In a restaurant down an alley in one of Tokyo’s best-known red light districts, four massive female robots wink and wave as they lumber to the beat of traditional Japanese drums and a Lady Gaga dance tune.

Japan has a long-standing fascination with robots, which have always been seen as friendly and helpful

It’s show time at the Robot Restaurant, a new and high-tech take on the city’s decades-old cabaret scene that puts a friendly, if unusual, face on the robot technology in which Japan is a world leader.

More than half the world’s industrial robots are used here, but the featured performers at the brand-new venue, which owners say €100.3 million and took three years to build, are 3.6-metre-high, custom-made female robots with facial features controlled by the club’s women dancers.

The lower half of each robot resembles the iconic Japanese character Gundam on wheels, while its curvaceous human-like upper body is clad in a futuristic gladiator outfit. They have blonde, brown or red hair with blue or green eyes.

Each is controlled by two bikini-clad women, who perch in a high seat attached to the robot’s stomach and control the facial features and legs using joysticks attachedto the seats for the hour-long Fighting Females performance.

“The concept behind this restaurant is fighting, feisty females, and the robots are part of that theme,” said the club’s spokesman, who goes only by his last name, Watanabe. “Everything apart from the central component of the robots is made and assembled by us.”

Japan has a long-standing fascination with robots, which have always been seen as friendly and helpful – in contrast to the West, where they are more often seen as cold or sinister. One of Japan’s best-loved cartoon series, Astro Boy, about a robotic boy who fights injustice and crime, was written by Osamu Tezuka, often referred to as Japan’s Walt Disney.

The comic was created and produced in Tezuka’s studio not far from where the robot restaurant stands today.

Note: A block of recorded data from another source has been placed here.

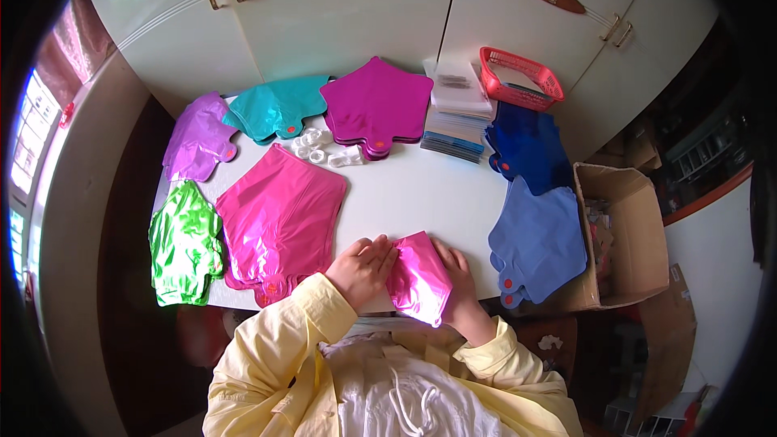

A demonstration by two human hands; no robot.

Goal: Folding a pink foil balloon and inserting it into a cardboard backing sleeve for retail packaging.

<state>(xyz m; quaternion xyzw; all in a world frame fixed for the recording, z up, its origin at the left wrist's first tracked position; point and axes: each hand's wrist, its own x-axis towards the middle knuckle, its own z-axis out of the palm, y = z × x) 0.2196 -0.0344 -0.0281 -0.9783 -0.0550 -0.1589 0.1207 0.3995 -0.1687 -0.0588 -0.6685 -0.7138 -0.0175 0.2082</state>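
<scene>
A folded pink foil balloon (418, 277) is held between my two hands near the table's front edge. My left hand (364, 271) has its fingers closed at the balloon's left edge. My right hand (463, 287) grips the right edge, its fingers partly behind the foil. Just left of my left hand lies a pile of flat pink star-shaped foil balloons (283, 214). Beyond it, a flat green foil balloon pile (184, 247) rests at the table's left end. To the right of my right hand is a pile of light blue star balloons (538, 239).
Purple (194, 137), teal (279, 105), magenta (378, 101) and dark blue balloon piles (530, 146) line the white table (413, 198). White rolls (312, 146) lie among them. At the back stand stacked flat packets (457, 117) and a red basket (494, 73). An open cardboard box (639, 251) stands right.
</scene>
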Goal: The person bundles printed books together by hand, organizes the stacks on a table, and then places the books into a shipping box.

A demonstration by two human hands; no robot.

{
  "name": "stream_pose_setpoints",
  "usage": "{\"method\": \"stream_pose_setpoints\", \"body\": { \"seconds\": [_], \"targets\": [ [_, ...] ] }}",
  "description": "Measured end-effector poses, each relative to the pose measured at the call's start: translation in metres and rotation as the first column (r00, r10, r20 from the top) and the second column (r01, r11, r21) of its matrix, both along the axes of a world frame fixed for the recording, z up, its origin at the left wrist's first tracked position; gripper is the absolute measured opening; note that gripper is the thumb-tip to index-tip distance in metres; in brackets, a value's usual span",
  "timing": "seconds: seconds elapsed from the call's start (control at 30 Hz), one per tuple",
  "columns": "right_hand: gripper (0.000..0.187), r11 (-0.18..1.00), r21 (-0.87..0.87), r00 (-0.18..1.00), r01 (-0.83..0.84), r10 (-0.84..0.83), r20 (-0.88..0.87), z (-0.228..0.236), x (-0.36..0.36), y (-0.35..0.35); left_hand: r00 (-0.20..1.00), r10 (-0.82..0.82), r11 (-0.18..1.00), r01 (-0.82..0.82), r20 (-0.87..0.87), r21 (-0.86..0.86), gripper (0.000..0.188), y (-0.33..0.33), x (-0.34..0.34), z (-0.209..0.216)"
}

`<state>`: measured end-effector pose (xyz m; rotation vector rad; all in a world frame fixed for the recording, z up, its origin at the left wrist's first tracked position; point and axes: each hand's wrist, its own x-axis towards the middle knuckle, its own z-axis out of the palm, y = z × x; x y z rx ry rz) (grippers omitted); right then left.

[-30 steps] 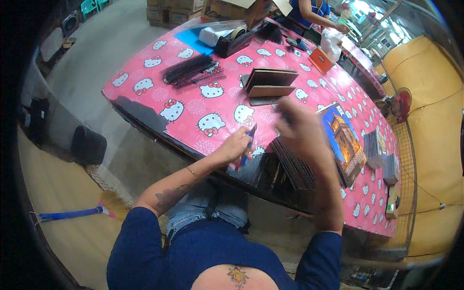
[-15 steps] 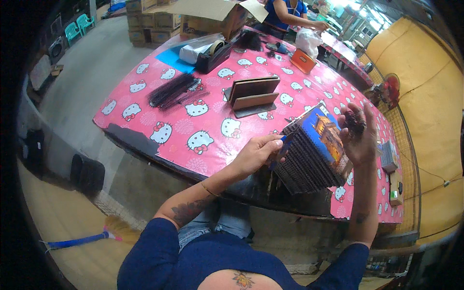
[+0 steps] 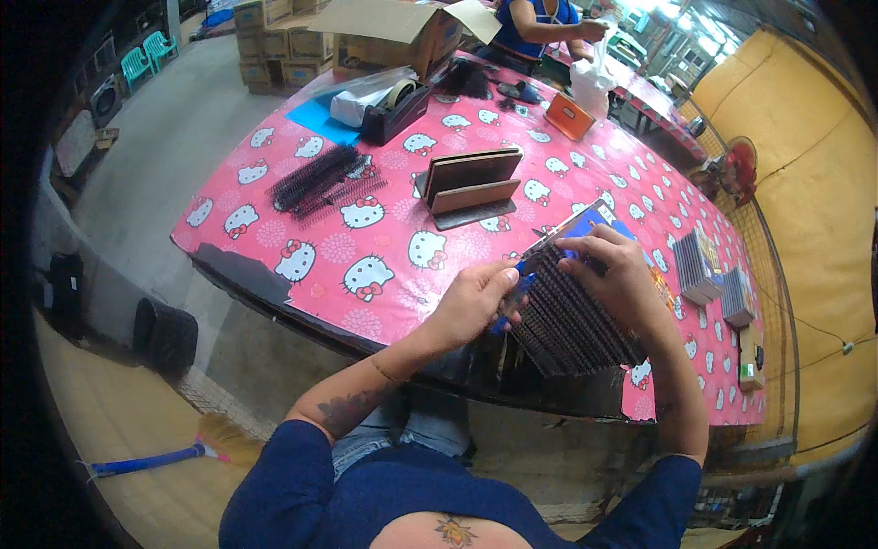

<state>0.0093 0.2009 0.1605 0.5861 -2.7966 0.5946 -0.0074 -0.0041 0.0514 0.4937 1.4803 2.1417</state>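
Note:
A stack of notebooks [image 3: 576, 316] stands at the table's near edge, its black coil-bound spines facing me and a blue picture cover on top. My left hand [image 3: 480, 306] is closed around blue-handled pliers [image 3: 521, 291] beside the stack's upper left corner. Over the top of the spines, my right hand [image 3: 613, 274] curls with thumb and fingertips drawn together at the coil ends. A dark clump of black coil scraps shows partly under its fingers; the rest is hidden by the hand.
Loose black coils [image 3: 320, 183] lie left on the pink table [image 3: 393, 311]. A brown stand [image 3: 471, 188], a tape dispenser [image 3: 398, 110] and an orange box [image 3: 569, 116] stand farther back. Bound stacks [image 3: 697, 265] sit at right. Another person [image 3: 540, 32] handles a white bag across the table.
My right hand has turned over from palm-up and come down left onto the spines, its fingers closing in. The left hand has shifted slightly with the pliers. The other person has lifted the white bag.

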Motion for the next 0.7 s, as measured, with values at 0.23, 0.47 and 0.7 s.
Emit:
{"method": "stream_pose_setpoints", "body": {
  "seconds": [0.23,0.47,0.7],
  "targets": [
    [0.023,0.999,-0.016,0.998,-0.028,0.027,-0.063,-0.006,-0.001,0.000,0.981,0.080,0.995,-0.069,-0.178,0.066,0.037,-0.001,-0.003,-0.016],
    [0.021,0.999,-0.022,0.995,-0.034,0.032,-0.094,-0.009,0.000,0.001,0.984,-0.100,0.995,0.095,0.150,0.043,0.036,-0.008,-0.003,-0.015],
    [0.021,0.999,-0.016,0.993,-0.044,0.042,-0.112,-0.010,-0.001,0.001,0.922,0.145,0.977,-0.190,-0.360,-0.095,0.037,-0.005,-0.003,-0.023]
  ]
}}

The robot show and glitzy club hark back to the days of Japan’s bubble economy, the boom of the mid- to late-1980s that saw flashy clubs sprout up in Tokyo to cater to the newly-rich.

After a short intermission, in which visitors enjoy a drink and ameal that come with the 4,000 yen (€40.6) admission, the women reappear in military-themed costumes and charge onto the stage manoeuvring the robot-vehicles, which move up and down between the crowds.

By the end of the hour-long spectacle, the dancers are aboard a miniature airplane that zips overhead as American rock music blares over the speakers.

One last dance routine involving fairy costumes and light sabres, and the audience is ushered out of the theatre.